- Task to complete
What you need to produce from the material below is an exact transcription of the lines from the one with "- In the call" through the one with "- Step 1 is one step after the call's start", both included, and no other line.

━━━ Dataset extract

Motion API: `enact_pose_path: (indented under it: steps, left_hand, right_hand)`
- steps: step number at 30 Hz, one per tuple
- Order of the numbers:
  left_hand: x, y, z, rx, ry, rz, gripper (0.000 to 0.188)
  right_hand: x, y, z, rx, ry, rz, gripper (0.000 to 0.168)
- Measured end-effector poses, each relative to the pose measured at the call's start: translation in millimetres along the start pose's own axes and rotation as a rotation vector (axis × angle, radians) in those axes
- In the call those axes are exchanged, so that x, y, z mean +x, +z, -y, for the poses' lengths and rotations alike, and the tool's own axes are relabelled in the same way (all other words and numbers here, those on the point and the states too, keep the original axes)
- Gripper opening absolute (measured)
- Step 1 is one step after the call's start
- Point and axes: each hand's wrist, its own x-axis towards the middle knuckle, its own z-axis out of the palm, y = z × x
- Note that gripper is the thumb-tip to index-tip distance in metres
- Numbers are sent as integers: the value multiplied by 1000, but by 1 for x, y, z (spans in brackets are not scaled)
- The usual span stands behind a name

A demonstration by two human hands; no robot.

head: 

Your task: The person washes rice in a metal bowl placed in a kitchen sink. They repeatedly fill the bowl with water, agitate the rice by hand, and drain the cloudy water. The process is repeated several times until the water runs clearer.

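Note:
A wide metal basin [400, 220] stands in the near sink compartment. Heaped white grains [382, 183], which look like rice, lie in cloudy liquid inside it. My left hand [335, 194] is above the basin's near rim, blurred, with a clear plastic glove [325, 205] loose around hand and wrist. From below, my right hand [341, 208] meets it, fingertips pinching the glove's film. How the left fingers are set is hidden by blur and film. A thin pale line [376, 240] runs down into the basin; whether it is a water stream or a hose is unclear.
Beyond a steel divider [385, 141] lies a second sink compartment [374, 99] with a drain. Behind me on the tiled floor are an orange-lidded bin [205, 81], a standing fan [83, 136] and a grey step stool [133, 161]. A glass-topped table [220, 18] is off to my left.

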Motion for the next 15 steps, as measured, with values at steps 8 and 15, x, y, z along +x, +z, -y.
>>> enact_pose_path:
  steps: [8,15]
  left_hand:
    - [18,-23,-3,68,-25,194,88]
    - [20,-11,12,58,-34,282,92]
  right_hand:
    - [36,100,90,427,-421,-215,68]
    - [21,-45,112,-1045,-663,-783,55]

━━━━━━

- Result of the task
- In the call those axes are exchanged, so that x, y, z mean +x, +z, -y, for the poses' lengths and rotations alike, and the tool's own axes are relabelled in the same way (all other words and numbers here, those on the point and the states too, keep the original axes)
- Gripper opening absolute (measured)
- Step 1 is one step after the call's start

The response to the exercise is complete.